In the second section, sight and memory are linked: Paul Bereyter loses his eyesight and sees only “fragmented or shattered images.” A few lines later though he “looked back with immense gratitude” on an operation that extended the number of years he could see (I’m curious how literal the translation is, if the German is in fact something like “blickte zurück”). This kind of gallows humor can be found throughout the novel if you’re looking for it, but Sebald doesn’t ever shift gears into a fully humorous mode, instead, it’s as if there is Sebald the serious writer who is in charge for 95% of the time, but when his attention is averted for any amount of time a mischievous side of Sebald takes the wheel for a moment or two.
It’s not unlikely that an author this fond of including photographs in his fiction would find the loss of one’s vision a particularly cruel fate, one in which the afflicted person would live in a kind of ghostly world built out of memories from the time when they could still see. It could be said that in the end it’s enough to make Paul lie down on those set of railroad tracks.
The remaining two sections are equally bleak although the third section on Ambros Adelwarth is perhaps the most lively of the four. In it, Cosmo Solomon and Ambros travel across Europe and the near east, then going as far as Jurusalem. Cosmo has a preternatural gift for gambling, or perhaps supernatural is more apt. In any case, his mental health deteriorates to the point of death, a sort of side-effect or counter to his incredible luck. By the end, Ambros’s mind has also deteriorated (although it might be accurate to say his spirit has evaporated) but in a much slower fashion, over a longer period of time, leading to a self-imposed death by electroshock therapy administered across many years.
One of the few joys of reading Sebald, if we can call them that, (or multiple works by any author worth reading more than once) is learning about their obsessions as well as the moves they rely on as writers. One of Sebald’s “moves” or habits, is to introduce characters who commandeer the narrative, like competing conductors riding on the same train. The narrator in Emigrants spends most of their time relaying someone else’s narration but there’s always the same unnamed Sebaldian narrator who exists in the margins, who makes up the frame of the story.

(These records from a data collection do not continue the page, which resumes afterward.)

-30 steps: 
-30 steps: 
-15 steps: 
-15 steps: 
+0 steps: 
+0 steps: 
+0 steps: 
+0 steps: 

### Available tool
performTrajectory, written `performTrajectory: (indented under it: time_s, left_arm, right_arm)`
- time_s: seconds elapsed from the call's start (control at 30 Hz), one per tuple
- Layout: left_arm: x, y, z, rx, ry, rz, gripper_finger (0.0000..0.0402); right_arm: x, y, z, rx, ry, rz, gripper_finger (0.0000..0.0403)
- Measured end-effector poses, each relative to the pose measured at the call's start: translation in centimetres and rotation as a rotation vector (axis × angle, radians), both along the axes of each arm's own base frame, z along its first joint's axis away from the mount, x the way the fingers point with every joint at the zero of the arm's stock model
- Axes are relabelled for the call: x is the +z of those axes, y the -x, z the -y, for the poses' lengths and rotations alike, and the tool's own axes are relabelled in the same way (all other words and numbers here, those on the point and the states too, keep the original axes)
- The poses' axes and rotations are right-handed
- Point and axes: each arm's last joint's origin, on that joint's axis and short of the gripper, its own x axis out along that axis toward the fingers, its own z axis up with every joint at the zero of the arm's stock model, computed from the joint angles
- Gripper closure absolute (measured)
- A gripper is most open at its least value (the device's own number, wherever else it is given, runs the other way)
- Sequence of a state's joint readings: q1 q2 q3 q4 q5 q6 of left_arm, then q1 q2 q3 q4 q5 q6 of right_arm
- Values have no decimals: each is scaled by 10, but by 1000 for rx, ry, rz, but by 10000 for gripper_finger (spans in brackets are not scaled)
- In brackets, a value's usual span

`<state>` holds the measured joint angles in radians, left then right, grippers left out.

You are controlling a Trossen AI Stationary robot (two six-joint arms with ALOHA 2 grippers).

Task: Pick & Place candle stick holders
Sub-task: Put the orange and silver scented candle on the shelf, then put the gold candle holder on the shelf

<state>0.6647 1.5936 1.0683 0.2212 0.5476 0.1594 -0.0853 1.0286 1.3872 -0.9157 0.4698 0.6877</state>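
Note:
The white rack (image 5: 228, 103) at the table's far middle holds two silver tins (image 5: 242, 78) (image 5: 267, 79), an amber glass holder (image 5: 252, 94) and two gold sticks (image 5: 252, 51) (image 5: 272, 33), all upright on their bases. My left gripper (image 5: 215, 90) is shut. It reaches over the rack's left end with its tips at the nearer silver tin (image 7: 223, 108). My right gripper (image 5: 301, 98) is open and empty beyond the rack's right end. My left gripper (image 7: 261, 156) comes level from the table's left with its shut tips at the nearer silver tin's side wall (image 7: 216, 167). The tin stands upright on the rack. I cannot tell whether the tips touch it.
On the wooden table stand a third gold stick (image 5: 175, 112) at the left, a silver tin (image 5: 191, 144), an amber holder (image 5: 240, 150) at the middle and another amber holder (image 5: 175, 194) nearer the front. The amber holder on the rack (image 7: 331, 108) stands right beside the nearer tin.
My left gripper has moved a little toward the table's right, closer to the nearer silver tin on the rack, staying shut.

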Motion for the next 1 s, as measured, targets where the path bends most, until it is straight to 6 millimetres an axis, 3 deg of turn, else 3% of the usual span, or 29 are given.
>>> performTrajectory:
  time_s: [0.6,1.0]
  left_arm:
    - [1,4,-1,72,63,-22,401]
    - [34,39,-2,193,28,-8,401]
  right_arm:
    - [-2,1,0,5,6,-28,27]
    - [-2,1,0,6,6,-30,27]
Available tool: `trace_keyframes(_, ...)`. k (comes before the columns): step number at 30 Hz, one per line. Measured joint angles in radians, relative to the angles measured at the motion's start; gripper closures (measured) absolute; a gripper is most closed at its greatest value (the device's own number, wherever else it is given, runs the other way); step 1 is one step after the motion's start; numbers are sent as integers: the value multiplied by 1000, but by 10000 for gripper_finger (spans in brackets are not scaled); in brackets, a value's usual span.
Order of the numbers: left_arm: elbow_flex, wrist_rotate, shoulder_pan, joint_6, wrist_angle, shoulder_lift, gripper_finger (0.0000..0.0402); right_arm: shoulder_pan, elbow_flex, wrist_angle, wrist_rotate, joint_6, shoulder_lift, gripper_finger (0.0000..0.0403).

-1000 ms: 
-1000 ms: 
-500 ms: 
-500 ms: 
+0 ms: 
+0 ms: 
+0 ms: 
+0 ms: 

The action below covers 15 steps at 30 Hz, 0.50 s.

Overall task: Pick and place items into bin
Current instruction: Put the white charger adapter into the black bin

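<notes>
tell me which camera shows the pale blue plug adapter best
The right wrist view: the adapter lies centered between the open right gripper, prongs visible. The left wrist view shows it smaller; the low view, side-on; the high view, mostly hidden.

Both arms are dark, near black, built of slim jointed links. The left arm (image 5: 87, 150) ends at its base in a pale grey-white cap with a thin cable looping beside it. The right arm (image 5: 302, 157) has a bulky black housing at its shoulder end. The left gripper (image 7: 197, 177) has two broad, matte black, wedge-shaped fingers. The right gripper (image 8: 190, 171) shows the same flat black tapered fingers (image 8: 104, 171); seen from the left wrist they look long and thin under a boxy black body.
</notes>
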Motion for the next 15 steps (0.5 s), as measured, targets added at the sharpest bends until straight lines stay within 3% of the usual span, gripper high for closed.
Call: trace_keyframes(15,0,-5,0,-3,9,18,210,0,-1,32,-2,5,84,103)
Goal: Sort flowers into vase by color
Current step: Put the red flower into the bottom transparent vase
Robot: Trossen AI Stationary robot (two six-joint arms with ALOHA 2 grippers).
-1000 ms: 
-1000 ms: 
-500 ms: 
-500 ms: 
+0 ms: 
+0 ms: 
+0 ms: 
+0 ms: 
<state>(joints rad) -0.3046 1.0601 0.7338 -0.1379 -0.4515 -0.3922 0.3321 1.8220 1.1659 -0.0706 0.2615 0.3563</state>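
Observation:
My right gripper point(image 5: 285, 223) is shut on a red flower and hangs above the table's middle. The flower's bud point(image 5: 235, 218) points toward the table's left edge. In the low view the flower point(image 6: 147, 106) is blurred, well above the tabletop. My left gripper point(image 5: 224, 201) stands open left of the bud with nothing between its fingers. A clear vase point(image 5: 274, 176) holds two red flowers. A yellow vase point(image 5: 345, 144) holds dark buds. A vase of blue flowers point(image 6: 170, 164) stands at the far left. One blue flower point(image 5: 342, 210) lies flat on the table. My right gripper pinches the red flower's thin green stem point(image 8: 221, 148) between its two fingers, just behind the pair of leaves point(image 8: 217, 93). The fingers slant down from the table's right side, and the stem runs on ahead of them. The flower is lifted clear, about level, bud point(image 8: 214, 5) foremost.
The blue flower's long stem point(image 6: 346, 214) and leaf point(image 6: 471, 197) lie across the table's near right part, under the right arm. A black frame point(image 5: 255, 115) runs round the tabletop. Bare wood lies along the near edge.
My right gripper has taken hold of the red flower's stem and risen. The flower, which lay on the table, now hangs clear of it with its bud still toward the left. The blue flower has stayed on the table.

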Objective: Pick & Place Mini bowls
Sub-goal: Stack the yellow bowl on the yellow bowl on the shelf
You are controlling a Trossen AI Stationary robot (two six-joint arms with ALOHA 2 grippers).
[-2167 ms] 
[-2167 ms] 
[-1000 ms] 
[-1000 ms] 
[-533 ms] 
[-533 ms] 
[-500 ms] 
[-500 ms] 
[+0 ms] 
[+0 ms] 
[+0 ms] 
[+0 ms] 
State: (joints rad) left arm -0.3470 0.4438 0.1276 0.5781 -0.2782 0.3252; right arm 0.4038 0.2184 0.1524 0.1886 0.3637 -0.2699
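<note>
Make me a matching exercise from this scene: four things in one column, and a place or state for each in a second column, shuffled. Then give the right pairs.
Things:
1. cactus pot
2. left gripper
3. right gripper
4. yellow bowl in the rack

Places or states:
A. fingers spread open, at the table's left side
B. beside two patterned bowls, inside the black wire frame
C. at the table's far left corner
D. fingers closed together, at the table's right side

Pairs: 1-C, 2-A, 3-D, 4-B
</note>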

In a way, it’s related to a conflict that’s inherent to the stories Sebald wrote: who has the right to tell the stories of persecuted or exiled Jews? Or to put it another way, who should speak for the dead? The answer, in Emigrants anyway, is anyone but “the narrator.”
I wrote about the aesthetics of memory earlier here, how there’s something inherently beautiful about a memory, but there’s also something inherently painful about a memory, whether it’s good or bad. A bad memory is bad for obvious reasons, and it’s a pain that can grow over time—has a saying ever been more wrong than “time heals all wounds”?—but even a good memory, or nostalgia in general, comes with its own special brand of pain or loss. That good moment is gone and it will not return, not by remembering it and certainly not by trying to relive it, which often makes things worse. That pain is the price of memory, but when you add it all up it still seems like a bargain for the ability to see, however imperfectly, through time into the past.